**The task**. Write the records out once more, exactly as they appear below.

**Input**.
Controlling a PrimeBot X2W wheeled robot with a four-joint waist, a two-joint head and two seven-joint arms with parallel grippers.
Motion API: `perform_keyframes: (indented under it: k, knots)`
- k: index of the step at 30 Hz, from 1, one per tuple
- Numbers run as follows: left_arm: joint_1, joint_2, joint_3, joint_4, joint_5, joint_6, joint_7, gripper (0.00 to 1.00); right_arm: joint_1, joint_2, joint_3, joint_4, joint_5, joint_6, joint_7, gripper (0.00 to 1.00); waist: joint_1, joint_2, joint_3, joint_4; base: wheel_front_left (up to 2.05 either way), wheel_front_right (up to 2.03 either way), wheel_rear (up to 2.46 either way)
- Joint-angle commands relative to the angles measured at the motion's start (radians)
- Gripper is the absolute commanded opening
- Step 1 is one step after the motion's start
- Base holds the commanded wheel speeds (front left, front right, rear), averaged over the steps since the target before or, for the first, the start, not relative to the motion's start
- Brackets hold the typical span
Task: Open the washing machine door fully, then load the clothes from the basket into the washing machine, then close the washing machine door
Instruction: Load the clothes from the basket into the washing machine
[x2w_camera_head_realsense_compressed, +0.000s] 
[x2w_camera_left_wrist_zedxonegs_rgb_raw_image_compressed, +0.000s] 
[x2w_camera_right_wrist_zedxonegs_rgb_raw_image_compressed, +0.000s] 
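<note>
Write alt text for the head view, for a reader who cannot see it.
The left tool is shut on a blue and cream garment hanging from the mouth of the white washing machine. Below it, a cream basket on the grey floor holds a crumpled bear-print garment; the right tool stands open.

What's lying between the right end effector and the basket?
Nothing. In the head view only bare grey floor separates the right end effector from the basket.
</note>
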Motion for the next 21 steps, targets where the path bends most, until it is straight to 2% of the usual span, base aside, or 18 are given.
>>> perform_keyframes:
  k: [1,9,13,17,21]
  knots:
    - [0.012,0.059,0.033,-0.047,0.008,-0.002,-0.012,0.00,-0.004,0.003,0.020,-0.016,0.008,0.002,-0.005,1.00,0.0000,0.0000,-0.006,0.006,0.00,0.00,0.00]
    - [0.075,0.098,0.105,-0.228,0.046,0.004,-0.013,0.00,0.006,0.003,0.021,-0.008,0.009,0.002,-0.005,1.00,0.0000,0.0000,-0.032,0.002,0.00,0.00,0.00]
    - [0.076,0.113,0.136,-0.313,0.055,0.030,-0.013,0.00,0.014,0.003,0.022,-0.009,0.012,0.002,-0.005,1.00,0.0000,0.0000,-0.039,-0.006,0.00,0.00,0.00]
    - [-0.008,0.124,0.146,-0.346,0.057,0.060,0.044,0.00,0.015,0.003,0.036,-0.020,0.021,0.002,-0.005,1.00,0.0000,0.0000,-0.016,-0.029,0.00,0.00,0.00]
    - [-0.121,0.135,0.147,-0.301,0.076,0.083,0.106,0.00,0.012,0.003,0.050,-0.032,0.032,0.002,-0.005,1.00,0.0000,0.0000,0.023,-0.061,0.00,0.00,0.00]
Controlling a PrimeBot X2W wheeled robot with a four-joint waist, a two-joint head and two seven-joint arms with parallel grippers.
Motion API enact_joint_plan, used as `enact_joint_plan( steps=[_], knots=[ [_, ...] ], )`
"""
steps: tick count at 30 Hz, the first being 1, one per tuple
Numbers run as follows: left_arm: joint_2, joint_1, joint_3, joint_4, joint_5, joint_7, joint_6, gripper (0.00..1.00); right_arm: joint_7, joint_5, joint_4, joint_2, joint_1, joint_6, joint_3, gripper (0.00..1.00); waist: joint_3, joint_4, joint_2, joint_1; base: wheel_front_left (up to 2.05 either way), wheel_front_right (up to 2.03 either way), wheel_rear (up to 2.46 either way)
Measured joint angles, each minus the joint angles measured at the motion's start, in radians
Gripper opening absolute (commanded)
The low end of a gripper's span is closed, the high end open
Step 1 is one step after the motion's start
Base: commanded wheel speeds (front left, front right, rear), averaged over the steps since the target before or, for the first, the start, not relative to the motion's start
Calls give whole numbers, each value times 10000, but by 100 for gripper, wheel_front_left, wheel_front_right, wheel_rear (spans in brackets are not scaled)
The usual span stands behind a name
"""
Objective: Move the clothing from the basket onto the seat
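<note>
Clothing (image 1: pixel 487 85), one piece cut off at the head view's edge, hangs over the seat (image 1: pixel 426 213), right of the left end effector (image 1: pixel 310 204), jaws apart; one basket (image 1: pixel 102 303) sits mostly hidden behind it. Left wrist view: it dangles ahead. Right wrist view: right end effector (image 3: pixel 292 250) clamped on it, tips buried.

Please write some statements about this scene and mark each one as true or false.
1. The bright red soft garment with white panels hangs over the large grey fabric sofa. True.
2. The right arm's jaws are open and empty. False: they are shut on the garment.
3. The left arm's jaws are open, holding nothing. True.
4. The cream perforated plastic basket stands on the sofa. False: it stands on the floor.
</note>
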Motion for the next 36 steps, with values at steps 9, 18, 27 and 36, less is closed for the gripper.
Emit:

**Problem solution**.
Controlling a PrimeBot X2W wheeled robot with a four-joint waist, a two-joint head and two seven-joint arms with parallel grippers.
Motion API: `perform_keyframes: (indented under it: k, knots)`
- k: index of the step at 30 Hz, from 1, one per tuple
- Numbers run as follows: left_arm: joint_1, joint_2, joint_3, joint_4, joint_5, joint_6, joint_7, gripper (0.00 to 1.00); right_arm: joint_1, joint_2, joint_3, joint_4, joint_5, joint_6, joint_7, gripper (0.00 to 1.00); waist: joint_1, joint_2, joint_3, joint_4; base: wheel_front_left (up to 2.05 either way), wheel_front_right (up to 2.03 either way), wheel_rear (up to 2.46 either way)
- Joint-angle commands relative to the angles measured at the motion's start (radians)
- Gripper is the absolute commanded opening
- Step 1 is one step after the motion's start
- Base holds the commanded wheel speeds (front left, front right, rear), averaged over the steps since the target before or, for the first, the start, not relative to the motion's start
- Brackets hold the typical span
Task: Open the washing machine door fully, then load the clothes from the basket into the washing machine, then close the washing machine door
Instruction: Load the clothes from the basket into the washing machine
[x2w_camera_head_realsense_compressed, +0.000s] 
[x2w_camera_left_wrist_zedxonegs_rgb_raw_image_compressed, +0.000s] 
[x2w_camera_right_wrist_zedxonegs_rgb_raw_image_compressed, +0.000s] 
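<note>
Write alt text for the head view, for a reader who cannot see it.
The left tool is shut on a blue and cream garment hanging from the mouth of the white washing machine. Below it, a cream basket on the grey floor holds a crumpled bear-print garment; the right tool stands open.

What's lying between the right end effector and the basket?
Nothing. In the head view only bare grey floor separates the right end effector from the basket.
</note>
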Motion for the next 21 steps, targets where the path bends most, until it is straight to 2% of the usual span, base aside, or 18 are given.
>>> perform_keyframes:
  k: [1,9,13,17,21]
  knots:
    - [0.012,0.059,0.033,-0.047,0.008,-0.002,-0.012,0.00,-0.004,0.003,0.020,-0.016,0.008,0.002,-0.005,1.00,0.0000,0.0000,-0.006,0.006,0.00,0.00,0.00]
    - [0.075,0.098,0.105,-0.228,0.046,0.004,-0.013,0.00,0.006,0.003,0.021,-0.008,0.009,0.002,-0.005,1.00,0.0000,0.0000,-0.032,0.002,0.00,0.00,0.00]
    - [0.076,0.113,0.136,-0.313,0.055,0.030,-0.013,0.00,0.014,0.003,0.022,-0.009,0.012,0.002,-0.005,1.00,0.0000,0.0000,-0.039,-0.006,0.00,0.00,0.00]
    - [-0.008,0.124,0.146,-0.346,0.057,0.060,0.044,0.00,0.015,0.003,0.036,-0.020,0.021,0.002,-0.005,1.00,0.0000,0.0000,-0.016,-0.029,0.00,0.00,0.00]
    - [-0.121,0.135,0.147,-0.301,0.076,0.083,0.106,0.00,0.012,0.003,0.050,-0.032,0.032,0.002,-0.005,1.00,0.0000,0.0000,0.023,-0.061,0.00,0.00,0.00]
Controlling a PrimeBot X2W wheeled robot with a four-joint waist, a two-joint head and two seven-joint arms with parallel grippers.
Motion API enact_joint_plan, used as `enact_joint_plan( steps=[_], knots=[ [_, ...] ], )`
"""
steps: tick count at 30 Hz, the first being 1, one per tuple
Numbers run as follows: left_arm: joint_2, joint_1, joint_3, joint_4, joint_5, joint_7, joint_6, gripper (0.00..1.00); right_arm: joint_7, joint_5, joint_4, joint_2, joint_1, joint_6, joint_3, gripper (0.00..1.00); waist: joint_3, joint_4, joint_2, joint_1; base: wheel_front_left (up to 2.05 either way), wheel_front_right (up to 2.03 either way), wheel_rear (up to 2.46 either way)
Measured joint angles, each minus the joint angles measured at the motion's start, in radians
Gripper opening absolute (commanded)
The low end of a gripper's span is closed, the high end open
Step 1 is one step after the motion's start
Base: commanded wheel speeds (front left, front right, rear), averaged over the steps since the target before or, for the first, the start, not relative to the motion's start
Calls give whole numbers, each value times 10000, but by 100 for gripper, wheel_front_left, wheel_front_right, wheel_rear (spans in brackets are not scaled)
The usual span stands behind a name
"""
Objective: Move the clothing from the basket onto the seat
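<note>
Clothing (image 1: pixel 487 85), one piece cut off at the head view's edge, hangs over the seat (image 1: pixel 426 213), right of the left end effector (image 1: pixel 310 204), jaws apart; one basket (image 1: pixel 102 303) sits mostly hidden behind it. Left wrist view: it dangles ahead. Right wrist view: right end effector (image 3: pixel 292 250) clamped on it, tips buried.

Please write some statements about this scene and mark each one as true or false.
1. The bright red soft garment with white panels hangs over the large grey fabric sofa. True.
2. The right arm's jaws are open and empty. False: they are shut on the garment.
3. The left arm's jaws are open, holding nothing. True.
4. The cream perforated plastic basket stands on the sofa. False: it stands on the floor.
</note>
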Motion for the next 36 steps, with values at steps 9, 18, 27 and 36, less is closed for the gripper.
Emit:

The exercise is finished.